Danielle Legros Georges, Boston Poet Laureate, and Alan Smith Soto, poet, translator, editor, share their work and that of other immigrant and refugee poets, giving voice to the contributions such poets have made to the U.S. literary landscape.
Danielle Legros Georges, the current Poet Laureate of the City of Boston, is a professor in the Creative Arts in Learning Division of Lesley University. She also teaches in the Joiner Institute for the Study of War and Social Consequences summer Writer’s Workshop, University of Massachusetts, Boston. Her poems have been widely anthologized, and recent essays of hers have appeared in Others Will Enter the Gates: Immigrant Poets on Poetry, Influences, and Writing in America (ed. Abayomi Animashaun) and Anywhere But Here: Black Intellectuals in the Atlantic World and Beyond (eds. Kendahl Radcliffe and Jennifer Scott). She is the author of two books of poems, Maroon and The Dear Remote Nearness of You, the chapbook Letters from Congo, and editor of City of Notions: An Anthology of Contemporary Boston Poems.

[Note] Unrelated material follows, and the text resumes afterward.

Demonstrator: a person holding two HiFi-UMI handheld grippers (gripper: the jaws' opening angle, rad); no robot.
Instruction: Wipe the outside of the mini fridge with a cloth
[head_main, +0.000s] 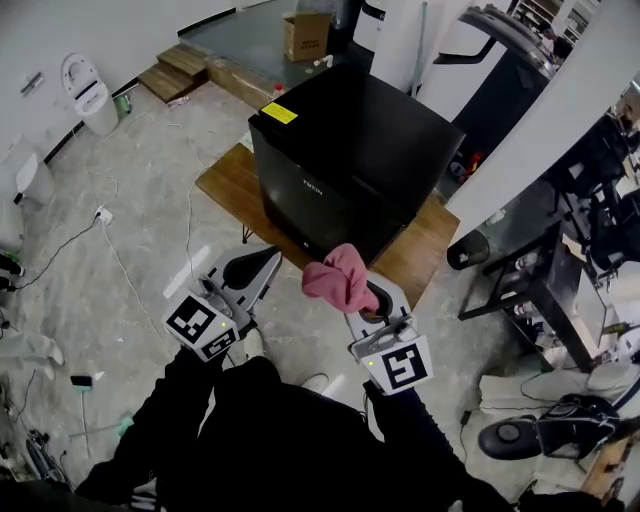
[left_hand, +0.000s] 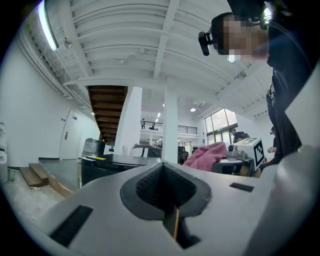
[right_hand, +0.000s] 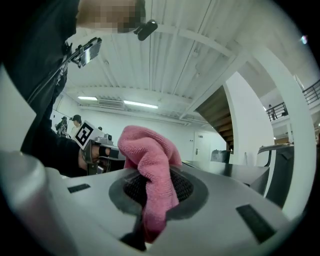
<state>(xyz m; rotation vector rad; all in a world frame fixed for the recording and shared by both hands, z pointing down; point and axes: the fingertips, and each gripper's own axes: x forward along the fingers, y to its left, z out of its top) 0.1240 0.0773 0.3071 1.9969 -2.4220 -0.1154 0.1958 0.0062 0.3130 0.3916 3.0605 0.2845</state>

Alan Smith Soto is the Associate Chair of Romance Studies and Professor of Spanish at Boston University. His teaching and research interests include Galdós, Lorca, contemporary Spanish poetry, Cervantes, César Vallejo, and the theory of aesthetics in literature and the plastic arts. His poetry has been published in magazines and anthologies around the globe. His book of poems, Fragmentos de alcancía, was published in 1998, with the support of the Consulate of Spain in Boston. His second book of poetry, Libro del lago was published in Madrid, in 2014 by Árdora Ediciones. He was guest editor and translator of Spain’s Poetry of Conscience, a special issue of International Poetry Review (Spring, 2006). Professor Smith has received a Fulbright Scholarship and a Whiting Fellowship.